> [Task inputs]
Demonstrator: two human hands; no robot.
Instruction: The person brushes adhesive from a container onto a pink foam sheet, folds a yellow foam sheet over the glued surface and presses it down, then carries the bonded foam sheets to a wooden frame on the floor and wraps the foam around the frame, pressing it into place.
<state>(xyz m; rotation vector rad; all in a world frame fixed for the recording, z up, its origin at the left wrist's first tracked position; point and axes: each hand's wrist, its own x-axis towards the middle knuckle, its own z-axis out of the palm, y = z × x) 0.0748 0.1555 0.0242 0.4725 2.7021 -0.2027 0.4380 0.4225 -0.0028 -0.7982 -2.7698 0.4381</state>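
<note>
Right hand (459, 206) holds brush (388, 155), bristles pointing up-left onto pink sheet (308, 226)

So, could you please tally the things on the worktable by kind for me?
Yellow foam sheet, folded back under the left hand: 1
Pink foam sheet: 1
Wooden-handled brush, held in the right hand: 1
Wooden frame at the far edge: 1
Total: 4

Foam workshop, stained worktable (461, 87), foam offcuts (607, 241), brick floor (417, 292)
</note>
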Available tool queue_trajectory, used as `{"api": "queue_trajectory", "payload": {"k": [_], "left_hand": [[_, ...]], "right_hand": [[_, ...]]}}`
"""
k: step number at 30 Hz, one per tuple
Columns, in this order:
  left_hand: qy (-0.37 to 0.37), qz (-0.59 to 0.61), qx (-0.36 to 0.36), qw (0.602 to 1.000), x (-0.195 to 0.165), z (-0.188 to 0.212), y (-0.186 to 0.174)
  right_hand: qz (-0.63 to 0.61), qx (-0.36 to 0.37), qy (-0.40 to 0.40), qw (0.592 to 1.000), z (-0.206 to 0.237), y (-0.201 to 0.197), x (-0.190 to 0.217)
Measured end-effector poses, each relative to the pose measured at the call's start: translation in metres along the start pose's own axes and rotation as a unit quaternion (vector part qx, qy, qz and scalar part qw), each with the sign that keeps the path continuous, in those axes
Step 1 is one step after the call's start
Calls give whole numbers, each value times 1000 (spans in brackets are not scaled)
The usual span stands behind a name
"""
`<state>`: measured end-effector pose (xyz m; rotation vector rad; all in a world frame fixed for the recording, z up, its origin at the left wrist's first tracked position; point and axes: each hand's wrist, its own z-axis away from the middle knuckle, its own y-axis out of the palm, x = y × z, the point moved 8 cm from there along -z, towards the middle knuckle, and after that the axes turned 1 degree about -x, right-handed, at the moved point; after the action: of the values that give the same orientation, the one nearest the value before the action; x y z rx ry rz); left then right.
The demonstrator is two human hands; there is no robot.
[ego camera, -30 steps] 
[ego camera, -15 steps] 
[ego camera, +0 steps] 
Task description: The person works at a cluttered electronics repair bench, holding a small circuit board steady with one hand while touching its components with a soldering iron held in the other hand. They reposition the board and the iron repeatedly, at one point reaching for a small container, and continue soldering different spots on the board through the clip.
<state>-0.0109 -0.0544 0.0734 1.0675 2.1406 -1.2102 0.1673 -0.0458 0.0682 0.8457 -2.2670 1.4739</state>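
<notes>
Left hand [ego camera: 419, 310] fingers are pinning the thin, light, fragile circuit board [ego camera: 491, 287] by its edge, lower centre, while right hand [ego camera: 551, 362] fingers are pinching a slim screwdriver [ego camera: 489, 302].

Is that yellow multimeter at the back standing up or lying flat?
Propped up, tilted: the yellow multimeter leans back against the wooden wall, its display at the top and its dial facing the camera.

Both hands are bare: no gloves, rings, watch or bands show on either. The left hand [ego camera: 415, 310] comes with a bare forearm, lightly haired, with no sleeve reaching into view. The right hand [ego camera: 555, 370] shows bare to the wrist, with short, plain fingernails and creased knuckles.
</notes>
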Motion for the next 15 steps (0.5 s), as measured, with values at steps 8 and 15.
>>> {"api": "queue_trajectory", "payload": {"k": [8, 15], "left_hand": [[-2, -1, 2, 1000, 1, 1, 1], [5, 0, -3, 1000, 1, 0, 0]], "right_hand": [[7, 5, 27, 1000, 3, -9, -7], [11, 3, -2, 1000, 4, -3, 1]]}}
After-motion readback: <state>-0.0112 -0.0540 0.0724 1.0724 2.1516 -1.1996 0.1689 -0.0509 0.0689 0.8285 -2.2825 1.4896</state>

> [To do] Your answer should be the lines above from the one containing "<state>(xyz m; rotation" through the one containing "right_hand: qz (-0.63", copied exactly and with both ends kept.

> [Answer section]
<state>(xyz m; rotation vector rad; all in a world frame fixed for the recording, z up, its origin at the left wrist's first tracked position; point and axes: each hand's wrist, its own x-axis towards the middle knuckle, its own z-axis out of the palm, y = z × x) 0.0748 0.1555 0.0242 0.4725 2.7021 -0.2027 0.4380 0.4225 -0.0028 -0.7982 -2.7698 0.4381</state>
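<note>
Right hand (459, 206) holds brush (388, 155), bristles pointing up-left onto pink sheet (308, 226)

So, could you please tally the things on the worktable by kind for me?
Yellow foam sheet, folded back under the left hand: 1
Pink foam sheet: 1
Wooden-handled brush, held in the right hand: 1
Wooden frame at the far edge: 1
Total: 4

Foam workshop, stained worktable (461, 87), foam offcuts (607, 241), brick floor (417, 292)
</note>
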Available tool queue_trajectory, used as `{"api": "queue_trajectory", "payload": {"k": [_], "left_hand": [[_, ...]], "right_hand": [[_, ...]]}}`
"""
k: step number at 30 Hz, one per tuple
Columns, in this order:
  left_hand: qy (-0.37 to 0.37), qz (-0.59 to 0.61), qx (-0.36 to 0.36), qw (0.602 to 1.000), x (-0.195 to 0.165), z (-0.188 to 0.212), y (-0.186 to 0.174)
  right_hand: qz (-0.63 to 0.61), qx (-0.36 to 0.37), qy (-0.40 to 0.40), qw (0.592 to 1.000), z (-0.206 to 0.237), y (-0.201 to 0.197), x (-0.190 to 0.217)

The output has been completed.